Optional cross-validation specification.

ncomp_selection

Character string controlling how the number of components is chosen for pls and pca methods. One of:

loo: (Default) Fit with leave-one-out validation and select the fewest components within one standard error of the minimum RMSEP (pls::selectNcomp, method "onesigma").
pve: Keep the fewest components whose cumulative explained variance reaches pve_threshold of the total explained by all fitted components.
max: Use all max_comps components (legacy behaviour).

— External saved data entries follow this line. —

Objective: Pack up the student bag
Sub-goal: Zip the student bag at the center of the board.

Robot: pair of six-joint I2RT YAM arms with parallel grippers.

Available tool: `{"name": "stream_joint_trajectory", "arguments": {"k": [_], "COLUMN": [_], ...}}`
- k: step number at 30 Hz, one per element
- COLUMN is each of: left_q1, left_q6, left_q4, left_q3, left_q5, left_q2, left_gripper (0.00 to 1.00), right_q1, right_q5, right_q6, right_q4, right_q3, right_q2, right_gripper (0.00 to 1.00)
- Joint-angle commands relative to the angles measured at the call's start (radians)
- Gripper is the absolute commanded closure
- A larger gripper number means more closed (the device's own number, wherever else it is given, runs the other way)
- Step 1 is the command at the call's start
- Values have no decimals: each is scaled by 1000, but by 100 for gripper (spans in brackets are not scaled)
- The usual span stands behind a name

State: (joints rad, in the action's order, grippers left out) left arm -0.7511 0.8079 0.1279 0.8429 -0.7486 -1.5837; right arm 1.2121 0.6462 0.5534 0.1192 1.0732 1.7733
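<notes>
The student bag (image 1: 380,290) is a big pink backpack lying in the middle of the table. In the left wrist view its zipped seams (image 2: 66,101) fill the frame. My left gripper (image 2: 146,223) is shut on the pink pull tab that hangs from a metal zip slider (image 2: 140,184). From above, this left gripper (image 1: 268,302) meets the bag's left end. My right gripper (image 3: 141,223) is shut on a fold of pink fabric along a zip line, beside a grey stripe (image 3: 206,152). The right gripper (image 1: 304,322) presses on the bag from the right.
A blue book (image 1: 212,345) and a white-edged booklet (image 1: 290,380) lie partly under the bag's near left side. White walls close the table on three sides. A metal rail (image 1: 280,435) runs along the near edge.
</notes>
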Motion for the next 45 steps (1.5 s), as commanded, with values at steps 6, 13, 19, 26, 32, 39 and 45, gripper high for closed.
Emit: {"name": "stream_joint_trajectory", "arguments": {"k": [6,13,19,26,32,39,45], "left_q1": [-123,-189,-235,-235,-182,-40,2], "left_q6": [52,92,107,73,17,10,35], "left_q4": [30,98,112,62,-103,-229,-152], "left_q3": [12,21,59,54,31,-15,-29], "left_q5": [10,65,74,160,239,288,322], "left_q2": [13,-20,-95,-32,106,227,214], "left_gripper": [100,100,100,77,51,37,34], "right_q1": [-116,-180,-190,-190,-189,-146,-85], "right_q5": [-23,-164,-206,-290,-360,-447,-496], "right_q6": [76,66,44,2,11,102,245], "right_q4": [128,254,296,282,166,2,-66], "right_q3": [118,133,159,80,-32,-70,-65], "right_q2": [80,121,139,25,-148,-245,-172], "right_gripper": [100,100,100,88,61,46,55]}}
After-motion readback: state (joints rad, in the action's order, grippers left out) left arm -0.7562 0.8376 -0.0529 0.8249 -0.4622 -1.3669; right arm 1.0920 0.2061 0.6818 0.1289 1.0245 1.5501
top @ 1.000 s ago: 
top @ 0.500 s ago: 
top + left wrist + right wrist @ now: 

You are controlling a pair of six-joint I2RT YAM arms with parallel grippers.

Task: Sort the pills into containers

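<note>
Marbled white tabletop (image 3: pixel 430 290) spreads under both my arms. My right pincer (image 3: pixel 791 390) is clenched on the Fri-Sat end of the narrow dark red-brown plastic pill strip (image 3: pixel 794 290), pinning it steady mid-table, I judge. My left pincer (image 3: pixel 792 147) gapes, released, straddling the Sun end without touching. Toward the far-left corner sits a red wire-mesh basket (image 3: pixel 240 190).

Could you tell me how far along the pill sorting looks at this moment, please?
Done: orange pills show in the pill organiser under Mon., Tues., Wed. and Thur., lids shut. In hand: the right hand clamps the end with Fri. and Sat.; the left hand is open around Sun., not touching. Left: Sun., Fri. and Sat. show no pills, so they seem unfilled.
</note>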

Ignored when method = "glmnet".

pve_threshold

Numeric in (0, 1]. When ncomp_selection = "pve", the proportion of total explained X-variance at which to stop adding components. Default 0.9.

alpha

Numeric value between 0 and 1, only used when method="glmnet". Controls the elastic net mixing parameter: 1 for lasso (default), 0 for ridge, values in between for a mixture. Defaults to 0.5 (equal mix of ridge and lasso).

cv_glmnet

Logical, if TRUE and method="glmnet", use cv.glmnet to automatically select the optimal lambda value via cross-validation. Defaults to FALSE.

lambda

Optional numeric value or sequence of values, only used when method="glmnet" and cv_glmnet=FALSE. Specifies the regularization parameter. If NULL (default), a sequence will be automatically determined by glmnet.

nperm

Integer, number of permutations to run for statistical testing of model performance metrics after merging cross-validation folds. Default 0 (no permutation testing).

permute_by

DEPRECATED. Permutation is always done by shuffling rows of the predicted matrix.

save_distributions

Logical, if TRUE and nperm > 0, save the full null distributions from the permutation test. Defaults to FALSE.

return_rdm_vectors

Logical; if TRUE, retain each ROI's predicted lower-triangle RDM vector in the regional result's `fits` slot. This is off by default because it can add substantial memory use for long time series or many ROIs.

...

Additional arguments (currently unused). Passing deprecated arguments such as cache_pca now results in an error.

Value

A feature_rsa_model object (S3 class).

Details

Feature RSA models analyze how well a feature matrix F (defined in the `design`) relates to neural data X. The `max_comps` parameter, inherited from the `design` object, sets an upper limit on the number of components fitted: - pls: PLS regression via pls::plsr. Fits up to `max_comps` components; the actual number used for prediction is chosen by ncomp_selection. - pca: Principal Component Regression via pls::pcr. Fits up to `max_comps` components; selection controlled by ncomp_selection. - glmnet: Elastic net regression via glmnet with multivariate Gaussian response. Regularisation (lambda) can be auto-selected via cv_glmnet=TRUE.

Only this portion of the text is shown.